What you need to do: Start at the first line of the listing below. Write out each line exactly, stopping after the one that contains "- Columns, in".

Data shown:
........

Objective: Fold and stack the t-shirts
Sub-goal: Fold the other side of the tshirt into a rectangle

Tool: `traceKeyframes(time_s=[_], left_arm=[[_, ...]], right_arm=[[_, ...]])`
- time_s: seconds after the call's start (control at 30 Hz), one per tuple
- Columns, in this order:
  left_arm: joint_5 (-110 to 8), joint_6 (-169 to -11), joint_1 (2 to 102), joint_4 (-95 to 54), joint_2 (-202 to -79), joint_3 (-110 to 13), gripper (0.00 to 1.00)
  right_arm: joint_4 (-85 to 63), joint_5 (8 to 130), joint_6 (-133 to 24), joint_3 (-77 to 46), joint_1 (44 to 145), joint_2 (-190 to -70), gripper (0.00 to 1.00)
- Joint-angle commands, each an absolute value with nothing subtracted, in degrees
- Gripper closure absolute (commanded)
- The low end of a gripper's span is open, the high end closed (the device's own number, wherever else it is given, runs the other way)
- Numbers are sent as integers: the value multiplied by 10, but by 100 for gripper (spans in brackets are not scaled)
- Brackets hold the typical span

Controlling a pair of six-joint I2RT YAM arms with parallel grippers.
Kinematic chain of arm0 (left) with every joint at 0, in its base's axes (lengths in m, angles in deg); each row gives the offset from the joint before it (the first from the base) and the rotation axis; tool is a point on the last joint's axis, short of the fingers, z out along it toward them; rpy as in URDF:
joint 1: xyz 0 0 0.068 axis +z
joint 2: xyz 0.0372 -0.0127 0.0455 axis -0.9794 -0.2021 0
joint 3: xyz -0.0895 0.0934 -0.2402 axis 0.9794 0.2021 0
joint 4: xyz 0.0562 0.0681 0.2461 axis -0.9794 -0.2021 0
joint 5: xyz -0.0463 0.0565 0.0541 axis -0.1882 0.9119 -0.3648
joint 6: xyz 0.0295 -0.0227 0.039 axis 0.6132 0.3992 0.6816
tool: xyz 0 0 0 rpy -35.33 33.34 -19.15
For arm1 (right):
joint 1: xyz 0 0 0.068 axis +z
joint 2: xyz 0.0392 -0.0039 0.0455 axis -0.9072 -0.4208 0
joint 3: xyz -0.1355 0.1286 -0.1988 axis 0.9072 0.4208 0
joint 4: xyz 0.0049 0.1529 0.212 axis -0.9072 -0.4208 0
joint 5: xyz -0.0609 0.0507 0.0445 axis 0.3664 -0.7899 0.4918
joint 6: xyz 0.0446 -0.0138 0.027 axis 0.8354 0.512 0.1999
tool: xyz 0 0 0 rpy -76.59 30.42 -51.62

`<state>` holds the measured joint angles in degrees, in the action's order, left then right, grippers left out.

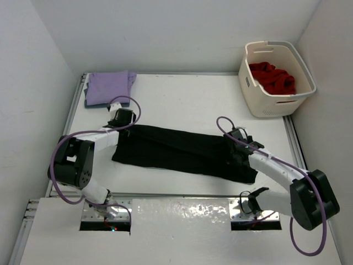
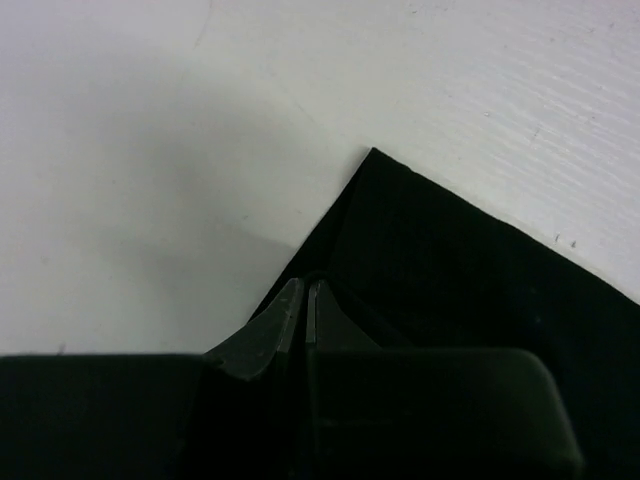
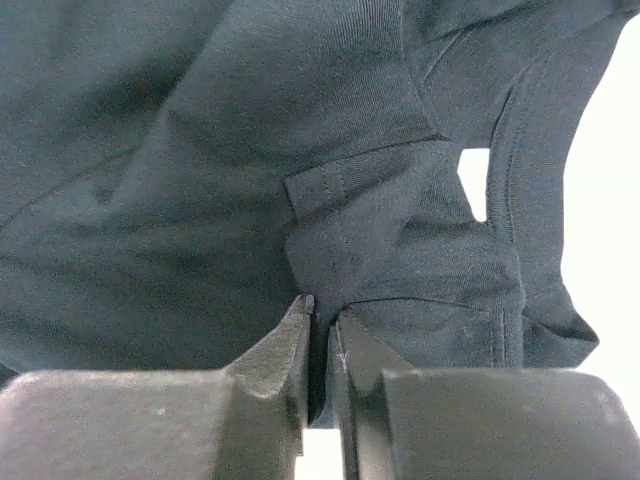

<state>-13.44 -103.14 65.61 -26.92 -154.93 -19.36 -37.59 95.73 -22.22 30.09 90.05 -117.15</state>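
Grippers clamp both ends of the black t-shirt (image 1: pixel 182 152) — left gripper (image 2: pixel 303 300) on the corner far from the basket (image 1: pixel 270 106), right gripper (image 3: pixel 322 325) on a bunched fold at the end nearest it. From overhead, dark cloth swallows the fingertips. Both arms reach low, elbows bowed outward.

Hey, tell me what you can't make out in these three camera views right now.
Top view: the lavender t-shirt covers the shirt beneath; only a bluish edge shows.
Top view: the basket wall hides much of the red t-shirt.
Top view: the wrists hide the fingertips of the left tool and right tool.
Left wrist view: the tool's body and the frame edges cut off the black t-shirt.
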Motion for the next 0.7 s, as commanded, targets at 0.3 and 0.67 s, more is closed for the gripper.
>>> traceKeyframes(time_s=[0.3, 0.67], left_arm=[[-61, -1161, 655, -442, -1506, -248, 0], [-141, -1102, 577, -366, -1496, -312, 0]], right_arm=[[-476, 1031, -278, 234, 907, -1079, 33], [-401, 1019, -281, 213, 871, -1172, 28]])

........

Written solution:
Objective: Fold and stack the t-shirts
Sub-goal: Fold the other side of the tshirt into a rectangle

Tool: `traceKeyframes(time_s=[_], left_arm=[[_, ...]], right_arm=[[_, ...]])`
- time_s: seconds after the call's start (control at 30 Hz), one per tuple
- Columns, in this order:

The work on this exercise is complete.